Ich hab noch den – im Auto wartenden – Nussstrudel gegessen und nach der Badewanne zu Hause (fein!) bin ich ganz genau 24 Stunden nach dem Weckerläuten ins Bett gekrochen (für’s „Hineinfallen“ war die Energie nicht mehr vorhanden).

Bericht von Richi hier


Meine Uhr hat 5720 Höhenmeter zusammengerechnet (barometrisch). Da sie die Mini-Aufstiege auf den flachen Passagen aber nicht richtig erfasst, dürftens in diesem Fall wirklich mehr sein (normal zeigt sie immer zuviel an). Der Outdooractive Routenplaner spricht von 6040hm. Ich kann nur sagen, dass dieser Planer bei anderen Touren sehr, sehr genau ist und die Höhenmeter (lustigerweise aber nicht die Absolut-Höhen) immer exakt passen, wenn man es mit den „händisch“ ausgerechneten Höhenmetern aus der Karte vergleicht. Leider kann man das in diesem Fall ja nicht wegen den Auf und Ab’s an den „kilometerreichen“ Steigen selbst ausrechnen. Die offizielle Seite zum Höhenweg spricht von 8000 Höhenmeter, was sicher nicht stimmt. Auf der anderen Seite ist es ja auch egal, irgendwas bei 6000 Höhenmeter +/- 5% werden’s schon sein – bei der Runde sind sowieso die Kilometer ausschlaggebend und zehren wesentlich mehr als die Höhenmeter.


Allgemeines

Stöcke: unmöglich sowas ohne zu machen, zumindest für mich. Außerdem ist man im Aufstieg, bei gleicher Anstrengung, um einiges schneller.

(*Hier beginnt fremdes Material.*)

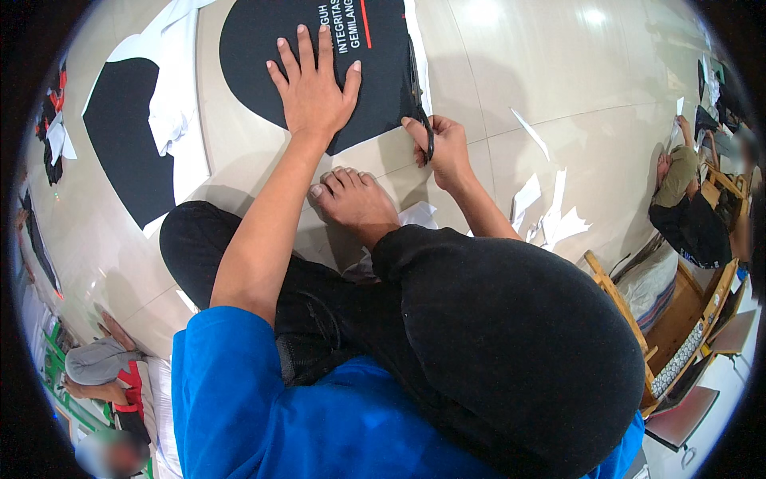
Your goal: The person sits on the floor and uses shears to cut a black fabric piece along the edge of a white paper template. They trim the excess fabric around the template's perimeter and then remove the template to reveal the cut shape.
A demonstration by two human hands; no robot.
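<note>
My left hand (315,100) lies flat with fingers spread on a black printed piece of fabric (251,64), which has white lettering, a red stripe and a white layer under its right edge. At that edge my right hand (439,152) grips black scissors (417,104) by the handles, with the blades pointing away from me along the border. My bare foot (355,199) rests just below the piece. To the left, another black cut piece (120,136) lies on white material (187,96).
White scraps (558,223) lie on the tiled floor (495,56) to my right. Wooden furniture (670,319) stands at the right. Other people sit at the far right (682,191) and lower left (104,367). Dark and red items (56,128) lie at the far left.
</note>
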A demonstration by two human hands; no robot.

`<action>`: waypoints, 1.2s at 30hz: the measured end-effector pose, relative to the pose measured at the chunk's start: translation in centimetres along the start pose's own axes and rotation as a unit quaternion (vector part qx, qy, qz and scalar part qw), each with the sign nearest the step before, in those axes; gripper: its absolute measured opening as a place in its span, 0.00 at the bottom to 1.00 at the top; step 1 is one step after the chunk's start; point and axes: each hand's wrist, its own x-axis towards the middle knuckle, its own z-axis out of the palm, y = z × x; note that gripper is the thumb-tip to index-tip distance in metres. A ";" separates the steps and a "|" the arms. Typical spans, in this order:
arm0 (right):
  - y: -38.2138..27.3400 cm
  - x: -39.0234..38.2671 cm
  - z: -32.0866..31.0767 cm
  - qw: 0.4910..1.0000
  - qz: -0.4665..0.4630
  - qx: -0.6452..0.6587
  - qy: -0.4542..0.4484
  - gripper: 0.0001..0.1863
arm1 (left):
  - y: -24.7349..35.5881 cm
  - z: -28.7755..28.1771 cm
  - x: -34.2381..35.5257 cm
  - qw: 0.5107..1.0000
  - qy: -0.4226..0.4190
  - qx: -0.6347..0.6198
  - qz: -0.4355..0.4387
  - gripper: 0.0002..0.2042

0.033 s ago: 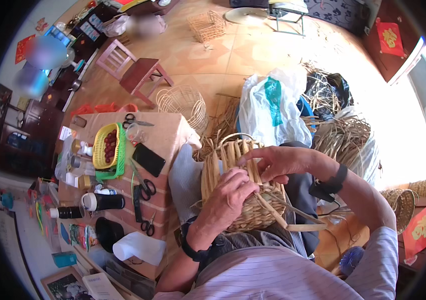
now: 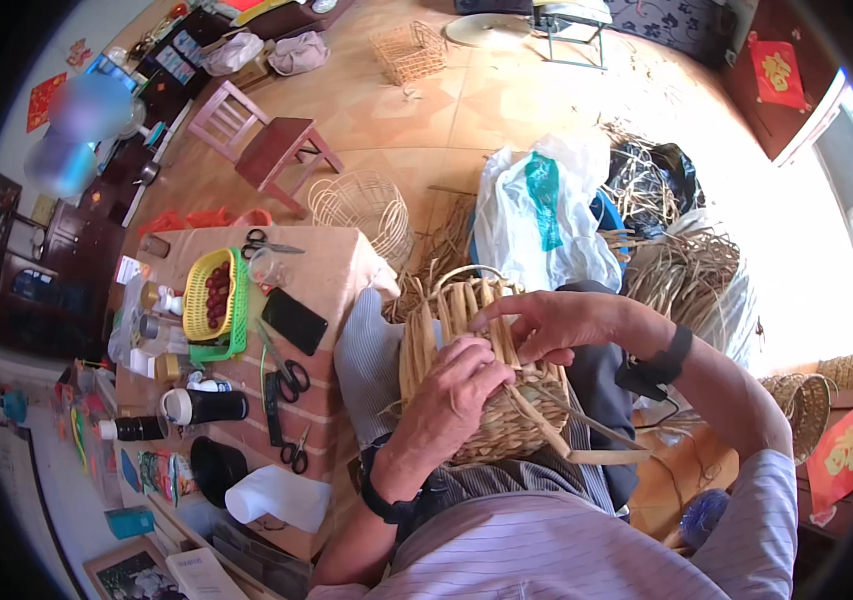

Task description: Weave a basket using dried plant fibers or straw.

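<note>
No shift is showing. The left hand (image 2: 457, 385) is clamping the half-woven straw basket (image 2: 487, 400) in the lap — the right hand (image 2: 547, 322), fingers pressed together, is pinching an upright stake.

Left hand (image 2: 452, 395) covers much of the woven basket (image 2: 467, 330) front; basket base hidden in lap. Right hand (image 2: 557, 322) fingertips tucked behind upright strips. Top-left patch blurred. Red hanging (image 2: 847, 455) partly cut by frame rim.

Single head-worn fisheye view, looking steeply down, close over lap; floor bends toward rim.
</note>
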 end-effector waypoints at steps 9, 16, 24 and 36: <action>0.5 0.4 1.3 0.907 -0.145 -0.324 0.227 0.29 | 0.4 -0.6 0.7 0.999 -0.042 0.023 -0.006 0.10; 6.9 4.6 -8.1 0.651 -0.169 -0.487 0.557 0.13 | 0.5 -1.1 1.0 0.998 -0.056 0.017 0.009 0.06; 6.5 9.4 -9.9 0.622 -0.066 -0.557 0.546 0.09 | -0.1 -1.2 1.2 0.998 -0.056 0.011 0.027 0.03; 12.8 -1.4 -15.9 0.550 0.102 -0.594 0.578 0.10 | 0.4 -1.3 1.4 0.993 -0.082 -0.036 -0.081 0.11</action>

Kompressionssocken: Ich bin mittlerweile davon überzeugt.

Hitze: Wie bei der Hüttenrunde wieder vorteilhaft, vor allem in der Nacht. Habe die ganze Runde weder ein Leibele gewechselt, noch die Jacke angezogen – nie!

Verpflegung: bei mir 1 Wecken Schwarzbrot. 14 Corny Big Riegel. 1 Mannerschnitte. 2 Milka Tender. 2 Balisto. 0,5l Cola auf der Bremer Hütte. ca. 13 – 15l Wasser (Auffüllmöglichkeiten immer genug)

Pausen: wichtig, wenn man in den Tagen danach noch „Gehen können“ will. Vor allem regelmäßig, aber nicht zu lang. Richi als Routinier in langen Touren geht sehr überlegt heran und macht auch Pausen und isst etwas, wenn man sich nicht danach fühlt bzw. nicht hungrig ist – was sich aber sehr revanchiert gegen Ende der Tour.

Mittlerweile müsste es mindestens fünf Leute geben, die den gesamten Höhenweg in einem Tag gemacht haben.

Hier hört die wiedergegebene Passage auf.